Und weil es ja preiswerter ist, engelsgleich mit EasyJet nach Neapel zu düsen, als mit einem Taxi von Binningen nach Bottmingen zu fahren, habe ich hurtig alle Ständlein in der Krippenstrasse abgeklappert und leider eine Pleite erlebt; aus eidgenössischer Sicht gabs nur DJ Bobo und eine kleinfingergrosse Eierfrau, die unserer Mutter Calmy-Rey glich. ENTTÄUSCHUNG! ENTTÄUSCHUNG!
Als ich bei den Händlern aufbegehrte, wir Eidgenossen hätten auch noch ein paar Promis für unter den Baum zu bieten, meinten die nur: «Das müssen Sie halt den Chinesen sagen!»
Und so bin ich reumütig nach Modena zurückgekehrt.
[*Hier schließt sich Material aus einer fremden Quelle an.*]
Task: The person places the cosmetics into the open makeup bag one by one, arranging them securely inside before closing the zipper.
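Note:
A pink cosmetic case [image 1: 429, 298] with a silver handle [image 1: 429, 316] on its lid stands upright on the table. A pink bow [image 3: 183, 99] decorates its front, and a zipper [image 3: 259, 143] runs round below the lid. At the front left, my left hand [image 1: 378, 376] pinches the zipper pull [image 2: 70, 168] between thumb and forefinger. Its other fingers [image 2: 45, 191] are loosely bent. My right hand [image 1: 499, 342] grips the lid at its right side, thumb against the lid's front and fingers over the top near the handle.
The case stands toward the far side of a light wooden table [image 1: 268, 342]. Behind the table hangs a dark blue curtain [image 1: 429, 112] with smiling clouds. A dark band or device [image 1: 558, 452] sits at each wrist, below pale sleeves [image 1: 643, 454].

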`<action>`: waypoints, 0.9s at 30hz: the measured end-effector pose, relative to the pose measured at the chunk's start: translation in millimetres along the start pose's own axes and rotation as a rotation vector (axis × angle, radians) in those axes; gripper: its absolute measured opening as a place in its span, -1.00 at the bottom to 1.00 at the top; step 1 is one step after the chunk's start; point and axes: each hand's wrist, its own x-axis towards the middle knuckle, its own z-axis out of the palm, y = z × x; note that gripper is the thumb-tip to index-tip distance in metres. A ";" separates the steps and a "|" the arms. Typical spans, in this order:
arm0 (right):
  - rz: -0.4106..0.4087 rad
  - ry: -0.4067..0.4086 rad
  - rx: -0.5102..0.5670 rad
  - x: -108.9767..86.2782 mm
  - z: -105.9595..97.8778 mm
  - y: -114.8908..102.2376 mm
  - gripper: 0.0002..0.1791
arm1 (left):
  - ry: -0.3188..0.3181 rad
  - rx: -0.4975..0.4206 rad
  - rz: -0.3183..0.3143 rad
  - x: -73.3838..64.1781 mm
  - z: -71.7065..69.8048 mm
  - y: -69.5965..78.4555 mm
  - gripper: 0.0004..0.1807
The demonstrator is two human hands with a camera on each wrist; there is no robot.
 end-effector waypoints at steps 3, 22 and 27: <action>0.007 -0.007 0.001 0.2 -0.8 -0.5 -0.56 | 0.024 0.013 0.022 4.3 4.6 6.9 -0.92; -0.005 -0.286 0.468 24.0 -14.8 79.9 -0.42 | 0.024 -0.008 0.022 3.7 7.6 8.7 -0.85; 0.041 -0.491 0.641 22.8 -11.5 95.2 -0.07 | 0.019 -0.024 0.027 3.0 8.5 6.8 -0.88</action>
Und habe 36-mal Maria in Zucker genommen.

Samstag Natürlich vibriert mein ganzes Haus schon heute im Strahlenkranz. Was AKW können, kann ich schon lange. Und die ganze Stadt strahlt mit.
«Es ist einfach ein Unsinn», wäffelt Innocent beim Frühstück. «Da redest du ständig von Energie sparen und wetterst gegen die Strahlungen deines Handys am Ohr? aber unser Haus verbraucht wegen deiner dekadenten Adventshow die Leuchtkraft einer Kleinstadt. UND WAS DAS DANN NOCH KOSTET!»
Ach Kinder? wer soll uns in diesen düstern Zeiten sonst einen Lichtblick ins Jammertal bringen? Das TV-Programm? Die Börsenkurse?
Evchen jedenfalls ist begeistert: «Das Haus sieht aus wie eine Anflugspiste?» Dann tut sie zerknirscht: «Apropos Anflugskiste? tut mir leid, dass es mit Hakan in Neapel nicht geklappt hat. Aber hier?», nun strahlt Evchen wieder, «ich habe dir das als Entschädigung mitgebracht. Sie haben die ganze Nationalmannschaft!»
Daraufhin schälte ich Hakan aus einem Seidenpapier. Der Fussballer wird als Kerze gleich neben der Zucker-Krippe leuchten?